A Thinking Guide with Life Cycle Analysis
Updated: Nov 22, 2021
Everything produced goes through a series of life cycle stages. The scientific process of understanding what effects occur as a result of materials moving in our economy is called Life Cycle Analysis.
Theoretically, Life Cycle Analysis is used to identify, report and manage the environmental impacts at different stages of the life cycle, starting from the acquisition of raw materials used in the production of a product or service, including all relevant production, shipment, use by the consumer and disposal as post-use waste. These environmental impacts are evaluated on the basis of natural resource consumption such as climate change, depletion of the stratospheric ozone layer, eutrophication, acidification, and toxic emissions.
A Quick Introduction to Life Cycle Analysis
Life Cycle Analysis is a scientific process that evaluates the environmental impact of a product, system or service. ISO standards have a special series for Life Cycle Analysis, and the commonly used and accepted standards for Life Cycle Analysis are ISO 14040 and 14044.
Basic components of life cycle thinking
This type of thinking requires clear framing and the ability to express what you've discovered, why and how you will do it, in order to provide clarity and transparency. Therefore, working with Life Cycle Analysis has a clear goal and scope for evaluation, allowing a system boundary to be established.
'Purpose and scope' is the framework in which the study is carried out.
Life Cycle Analysis is all about functional units - what you need to do to achieve functionality - To make a hamburger; You have to cut down trees, set up a factory farm, raise and feed the cows, raise the cows, kill them and then process the meat along with all the other transportation, packing stages. All these activities - such as energy, water and of course cows - require inputs and therefore have outputs including waste and emissions along with the desired raw product. And all of these have implications for the environment.
Why should you understand the entire life cycle of your product?
First of all, if you are in any of the industries that produce things, then you should hire experts to help you understand the basics of their ecological impacts as well as using LCA data. (See this example of Levis).
Life Cycle Analysis data should always be for the entire life of the product. However, as I will explain later, Life Cycle Analysis studies can be grouped as "cradle to grave", "cradle to door", "cradle to cradle" and "door to door" depending on the stage of the life cycle.

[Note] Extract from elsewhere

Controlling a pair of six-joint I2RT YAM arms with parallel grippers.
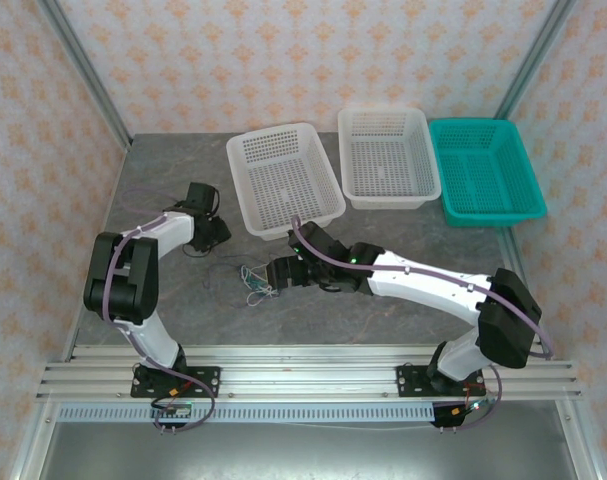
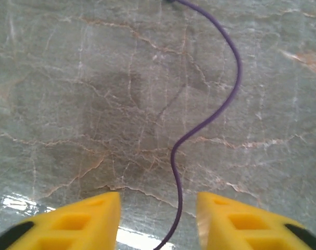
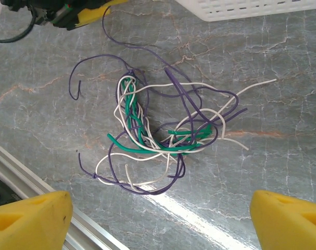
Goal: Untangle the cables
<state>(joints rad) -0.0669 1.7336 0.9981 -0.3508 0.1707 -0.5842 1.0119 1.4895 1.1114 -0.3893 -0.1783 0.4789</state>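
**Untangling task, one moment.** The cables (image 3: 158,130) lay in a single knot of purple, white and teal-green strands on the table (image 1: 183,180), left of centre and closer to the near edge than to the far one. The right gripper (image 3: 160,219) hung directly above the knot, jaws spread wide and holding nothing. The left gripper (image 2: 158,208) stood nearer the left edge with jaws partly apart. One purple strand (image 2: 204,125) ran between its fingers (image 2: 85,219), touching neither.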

Most companies focus solely on their packaging, and this is usually a much lower domain than the actual product. The same can be said for the end-of-life focus that many design teams take when trying to create a so-called 'eco product'. This narrow vision often leads to uninformed decisions, increased environmental impacts, and unintended consequences.
The best way to start the process of adopting sustainability or the circular economy is to start with a systems and lifecycle thinking approach.
We cannot predict the path to sustainability and therefore it is absolutely essential that we have a more lifecycle approach at all decision-making levels.
But to be fair, these are all complicated things. Hence, Life Cycle Analysis is a very new phenomenon for many companies. However, it is much more accessible than in the past. There are many more experts, more university departments conducting studies, and much more data.
How can life cycle thinking help?
Life Cycle Thinking (LCT) is about going beyond the traditional focus on the production site and production processes to include the environmental, social and economic impacts of a product throughout its entire life cycle.
It is like a magic mindset that encourages a producer to think about cause and effect, consequences and potential before anything happens so that the decisions made ultimately allow to maximize the environmental benefits of the creature.
How is the life cycle thinking approach applied?
Learning new things is usually not that easy (try learning a new language as an adult), but it is a desire to learn something new that isn't difficult.
You must want to explore the hidden world of how things are done in order to absorb new thinking tools.
In this series of guides, I'll quickly show you how to get started with a life cycle approach.